Liberals and young Egyptians staged huge rallies demanding that he resign, and the army said it removed him in response to the will of the people.
Mursi’s Brotherhood movement, suppressed for decades under Mubarak, staged sit-in protests and mass marches across Egypt in response, and said they would continue until the deposed leader was reinstated.
Wednesday’s events indicated that the armed forces, led by General Abdel Fattah al-Sisi, had had enough.
The military has installed a temporary government to implement what it calls a “road map” to democracy, which envisages holding fresh elections in around six months.
But its plans have been overshadowed by dissent and violence in a country that has a peace treaty with close U.S. ally Israel and controls the Suez Canal, a waterway vital for global trade.
The West, notably the United States which gives the Egyptian military $1.3 billion in aid each year, has expressed alarm at the violence, and on Wednesday the European Union urged authorities to show “utmost restraint”.
After Mursi’s removal, Gulf Arab oil producers promised Egypt aid packages worth $12 billion, throwing the country a lifeline at a time of dwindling reserves and food stocks.
ENDGAME FOR BROTHERHOOD?
The attempt to break up the camps appeared to dash any remaining hopes of bringing the Brotherhood back into the political mainstream, and underlined the impression many Egyptians share that the military is tightening its grip.

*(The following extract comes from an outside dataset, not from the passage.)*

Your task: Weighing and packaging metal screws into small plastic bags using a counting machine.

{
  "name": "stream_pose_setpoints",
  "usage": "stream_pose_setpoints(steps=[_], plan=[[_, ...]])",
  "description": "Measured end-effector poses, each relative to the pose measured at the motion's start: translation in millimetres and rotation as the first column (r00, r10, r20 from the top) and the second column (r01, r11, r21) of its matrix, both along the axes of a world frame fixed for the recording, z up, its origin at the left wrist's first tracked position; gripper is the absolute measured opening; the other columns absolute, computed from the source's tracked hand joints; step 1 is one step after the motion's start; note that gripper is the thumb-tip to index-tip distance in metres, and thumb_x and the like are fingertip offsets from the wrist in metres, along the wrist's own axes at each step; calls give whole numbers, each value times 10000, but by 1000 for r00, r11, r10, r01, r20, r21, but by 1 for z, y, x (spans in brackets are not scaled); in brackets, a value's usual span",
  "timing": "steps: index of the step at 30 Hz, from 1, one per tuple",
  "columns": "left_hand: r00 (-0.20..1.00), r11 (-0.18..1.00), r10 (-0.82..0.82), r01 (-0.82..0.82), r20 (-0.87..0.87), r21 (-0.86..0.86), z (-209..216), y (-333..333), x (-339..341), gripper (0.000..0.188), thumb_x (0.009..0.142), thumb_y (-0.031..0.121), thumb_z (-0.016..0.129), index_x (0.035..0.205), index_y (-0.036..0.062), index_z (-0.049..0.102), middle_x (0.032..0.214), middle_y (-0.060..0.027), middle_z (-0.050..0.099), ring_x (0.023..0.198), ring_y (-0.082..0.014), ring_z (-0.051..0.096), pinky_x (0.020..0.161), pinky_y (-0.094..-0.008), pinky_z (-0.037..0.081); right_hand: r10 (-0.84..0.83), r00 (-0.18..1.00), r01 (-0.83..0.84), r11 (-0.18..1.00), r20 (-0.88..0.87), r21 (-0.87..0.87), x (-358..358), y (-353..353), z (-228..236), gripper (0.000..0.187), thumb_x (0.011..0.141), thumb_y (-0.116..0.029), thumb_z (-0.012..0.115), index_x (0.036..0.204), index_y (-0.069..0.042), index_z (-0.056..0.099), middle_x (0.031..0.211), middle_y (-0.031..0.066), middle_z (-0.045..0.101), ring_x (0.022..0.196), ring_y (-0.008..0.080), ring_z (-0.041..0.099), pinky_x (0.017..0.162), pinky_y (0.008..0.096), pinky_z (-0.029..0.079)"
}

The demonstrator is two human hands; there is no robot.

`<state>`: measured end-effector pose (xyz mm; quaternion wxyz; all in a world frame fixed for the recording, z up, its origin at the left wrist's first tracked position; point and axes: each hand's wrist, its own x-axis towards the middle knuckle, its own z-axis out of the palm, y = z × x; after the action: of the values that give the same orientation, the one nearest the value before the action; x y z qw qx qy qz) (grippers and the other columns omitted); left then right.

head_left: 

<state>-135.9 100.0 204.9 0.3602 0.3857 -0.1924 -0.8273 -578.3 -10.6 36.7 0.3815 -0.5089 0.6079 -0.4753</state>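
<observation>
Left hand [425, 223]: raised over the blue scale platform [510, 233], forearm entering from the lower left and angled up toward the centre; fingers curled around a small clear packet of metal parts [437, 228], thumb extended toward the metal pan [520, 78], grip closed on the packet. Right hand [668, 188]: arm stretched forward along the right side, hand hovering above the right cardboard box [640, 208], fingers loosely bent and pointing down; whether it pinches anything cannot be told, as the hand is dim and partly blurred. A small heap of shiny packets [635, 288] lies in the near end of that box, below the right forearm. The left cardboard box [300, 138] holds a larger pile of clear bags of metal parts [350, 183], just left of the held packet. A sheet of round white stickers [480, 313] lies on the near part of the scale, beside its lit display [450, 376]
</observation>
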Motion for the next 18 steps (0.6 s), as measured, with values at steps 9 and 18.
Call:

On Tuesday, interim President Adli Mansour named at least 18 new provincial governors, half of them retired generals, in a shake-up that pushed out Brotherhood members and restored the influence of men from army and police backgrounds.
Wednesday’s crackdown could strip the Brotherhood of its main leverage against the government. Some of the group’s leaders have been arrested or are wanted and their assets frozen in one of the toughest crackdowns it has ever faced.
Mursi remains detained in an unknown location.